It is often said that you get a good idea as to the character of somebody by the company that they keep. So then, when it comes to the death penalty, the US is rubbing shoulders with reverse human rights champions such as China, Saudi Arabia and Iran, to name but three. The US is unique in that it is the only Western country to still use the death penalty.
The fact that the US is often portrayed as a bastion of freedom, personal liberty and pushing back against the government over-reach, yet still retains the death penalty in a majority of states, is a telling irony. As too is the fact that the US is home to the Unite Nations HQ – an organization that has again recently reiterated that the death penalty should play no part in the 21st century world. 
30 US states presently have the death penalty in place, with 20, plus D.C., without and is also used by the federal government and the military.
Let us be clear here. The death penalty is archaic, barbaric and fundamentally undermines the human rights credential of any country that still uses it, and that most definitely includes the US.
The Eighth Amendment of the Constitution clearly proscribes the use of “cruel and unusual’ punishments. Being deprived of your right to be alive has to be the very definition of cruelty. It matters not if the needle, noose or gunshots are swift, the psychological torment prior to that is inhumane and cruel. Death row inmates in the US have to wait, on average, a decade before being put to death. In some cases, the wait can be twice that long. 
While that is bad enough, there’s more to come. To state the obvious, once applied, the death penalty is final. No appeals or quashing of conviction can reverse its eventuality. And as much as we like to think that our justice system gets it right every time, it really doesn’t and is prone to error and manipulation.
“Since the reinstatement of the death penalty in 1976, 138 innocent men and women have been released from Death Row, including some who came within minutes of execution.” 
Given that miscarriages of justice can and do happen, the irreversible nature of the death penalty makes capital punishment an absolutely unacceptable act of nothing more than state inflicted vengeance.
The argument that it is in some way a deterrent is also wrong. If someone is prepared to kill, it’s fair to say that they aren’t thinking rationally and therefore the abstract idea of being put to death in twenty years-time is not going to come into play.

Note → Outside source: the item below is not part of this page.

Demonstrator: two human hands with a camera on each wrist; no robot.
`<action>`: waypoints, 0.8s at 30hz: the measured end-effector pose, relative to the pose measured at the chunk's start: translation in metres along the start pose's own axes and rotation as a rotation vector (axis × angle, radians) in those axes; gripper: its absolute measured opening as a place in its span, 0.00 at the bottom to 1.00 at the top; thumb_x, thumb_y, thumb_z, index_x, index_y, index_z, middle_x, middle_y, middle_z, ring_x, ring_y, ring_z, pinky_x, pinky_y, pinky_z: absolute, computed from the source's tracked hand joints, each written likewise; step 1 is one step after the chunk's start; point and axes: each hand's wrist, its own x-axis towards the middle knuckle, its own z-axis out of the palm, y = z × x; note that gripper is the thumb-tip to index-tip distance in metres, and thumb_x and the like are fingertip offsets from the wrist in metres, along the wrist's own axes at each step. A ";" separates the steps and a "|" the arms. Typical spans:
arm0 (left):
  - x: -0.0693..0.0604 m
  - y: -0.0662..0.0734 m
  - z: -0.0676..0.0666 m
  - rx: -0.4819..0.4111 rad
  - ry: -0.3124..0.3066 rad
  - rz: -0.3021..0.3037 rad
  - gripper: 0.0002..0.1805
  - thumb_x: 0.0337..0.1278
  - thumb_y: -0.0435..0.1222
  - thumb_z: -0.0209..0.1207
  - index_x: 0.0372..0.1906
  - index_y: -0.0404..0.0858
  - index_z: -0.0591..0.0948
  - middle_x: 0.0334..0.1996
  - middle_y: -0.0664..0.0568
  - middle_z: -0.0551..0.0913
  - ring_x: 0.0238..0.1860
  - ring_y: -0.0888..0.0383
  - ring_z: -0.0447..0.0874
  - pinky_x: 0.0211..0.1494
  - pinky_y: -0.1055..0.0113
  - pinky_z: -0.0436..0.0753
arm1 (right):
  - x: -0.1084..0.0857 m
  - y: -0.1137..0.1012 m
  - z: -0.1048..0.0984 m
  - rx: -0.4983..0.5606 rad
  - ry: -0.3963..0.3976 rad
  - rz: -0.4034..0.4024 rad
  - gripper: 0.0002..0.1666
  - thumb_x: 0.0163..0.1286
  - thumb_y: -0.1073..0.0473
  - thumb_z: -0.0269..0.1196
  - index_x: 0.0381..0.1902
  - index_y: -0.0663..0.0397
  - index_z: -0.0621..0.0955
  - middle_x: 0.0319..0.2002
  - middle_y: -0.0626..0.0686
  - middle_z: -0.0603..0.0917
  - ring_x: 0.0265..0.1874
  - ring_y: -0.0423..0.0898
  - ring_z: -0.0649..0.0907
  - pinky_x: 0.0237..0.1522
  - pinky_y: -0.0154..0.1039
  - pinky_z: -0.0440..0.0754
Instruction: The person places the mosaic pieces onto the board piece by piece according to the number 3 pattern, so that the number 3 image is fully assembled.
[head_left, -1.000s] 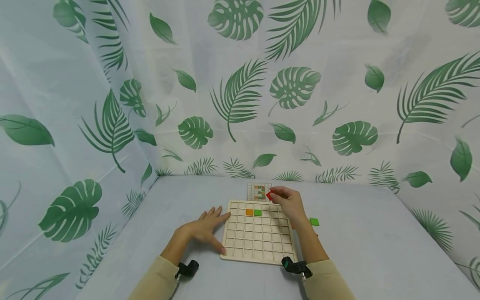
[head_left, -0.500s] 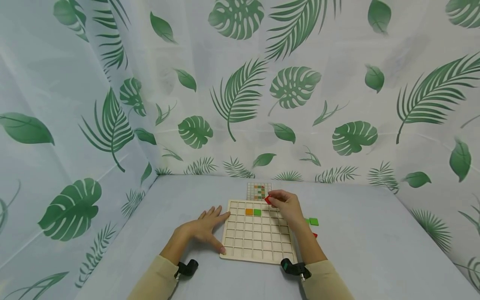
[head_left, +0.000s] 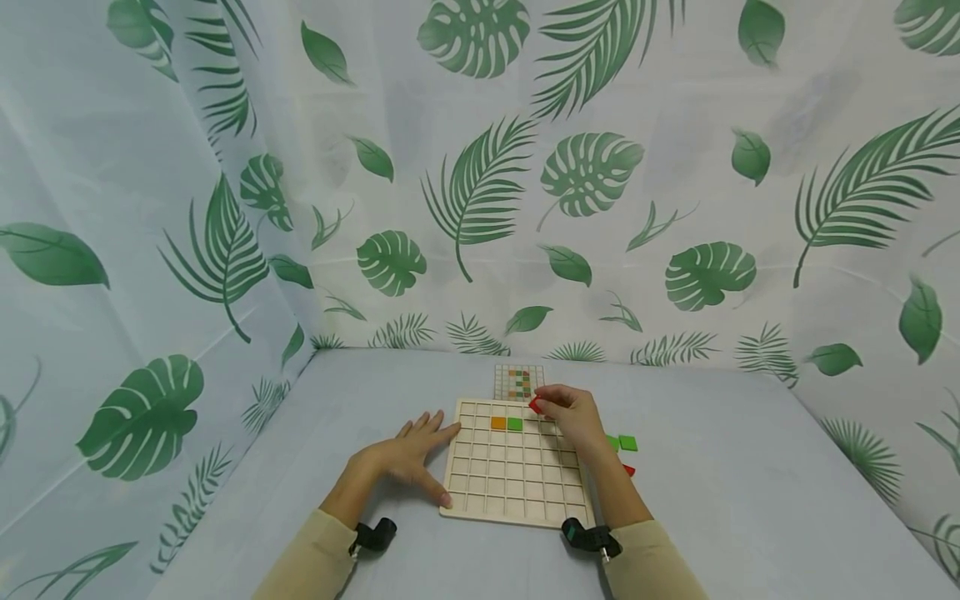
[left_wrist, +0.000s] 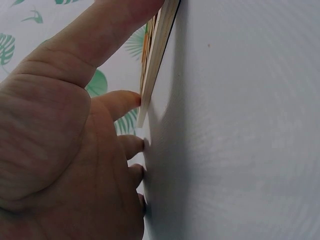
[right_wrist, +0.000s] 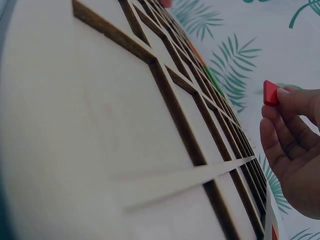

Ironically, in 1976, the year that the US reinstated the death penalty, Canada abolished it. Since then, Canada’s murder rate has steadily declined and is now at its lowest since 1966. 
An “eye for an eye” simply no basis for the twenty-first century criminal justice in the US. And those that justify their support for the death penalty with such simplistic barbarity are simply confirming that the death penalty is about vengeance and nothing else.
On top of that, the death penalty is a much more expensive system to maintain compared to full life sentences:
“The death penalty in the U.S. is an enormously expensive and wasteful program with no clear benefits. All of the studies on the cost of capital punishment conclude that it is much more expensive than a system with life sentences as the maximum penalty.” 
Ironic to think that there are so many hang-ups in the conservative movement about public spending, who overwhelmingly support the death penalty. Yet when it comes to that sort of public cost “oh, that sort of public spending is just fine” comes to light.
Add to that the metal and physical strain that the whole Death Row and execution chamber process has on those required to maintain the apparatus of the death penalty system. No-one in any civilized society should be trained and paid for the purpose of taking the life of another.
As things stand, the death penalty is a stain on the reputation of the US and should be abolished forthwith.